HL7 stands for Health Level Seven and refers to both a standards development organization — Health Level Seven International — and the family of healthcare data exchange standards it maintains.
The “Seven” references OSI layer 7, the application layer, because HL7 standards operate at the level where applications communicate rather than at the network or transport layer.
HL7 standards help systems such as EHRs, lab information systems, radiology systems, billing platforms, pharmacies, and public health agencies exchange clinical and administrative data in a consistent format.
Without HL7, each connection between systems would require custom translation — and in a hospital running dozens of clinical applications, that quickly becomes unmanageable.
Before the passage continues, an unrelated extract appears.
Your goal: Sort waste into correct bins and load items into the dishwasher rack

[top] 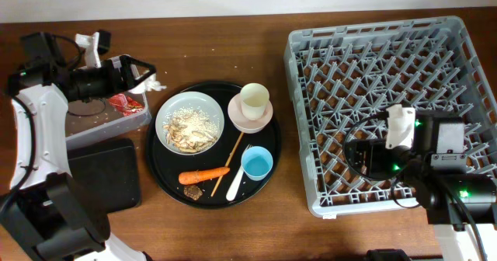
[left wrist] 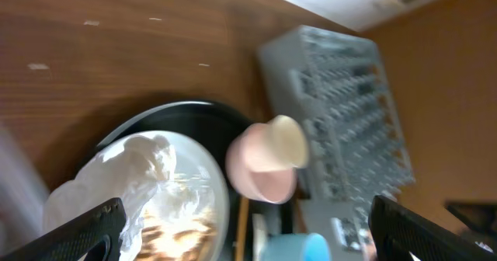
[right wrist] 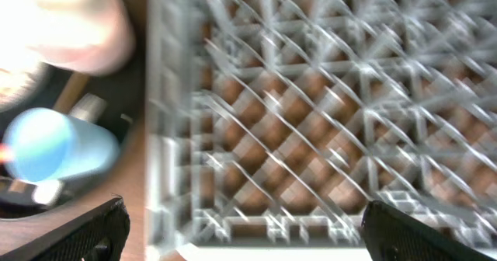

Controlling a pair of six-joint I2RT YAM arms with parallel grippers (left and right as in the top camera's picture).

HL7’s FHIR specification describes HL7 v2 as one of HL7’s most widely adopted standards, prominent in inpatient settings worldwide. The HL7 blog lists the main product families as HL7 v2, CDA, C-CDA, v3, and FHIR.
Here is what this guide covers:
- Common HL7 use cases
- An annotated HL7 message example
- The main HL7 standards (v2, CDA, FHIR)
- How HL7 works in real healthcare systems
- How HL7 differs from FHIR and from HIPAA
- Implementation challenges and a practical checklist
TLDR
HL7 is a family of healthcare interoperability standards used by hospitals, labs, imaging centers, billing systems, pharmacies, and payer platforms to exchange clinical and administrative data.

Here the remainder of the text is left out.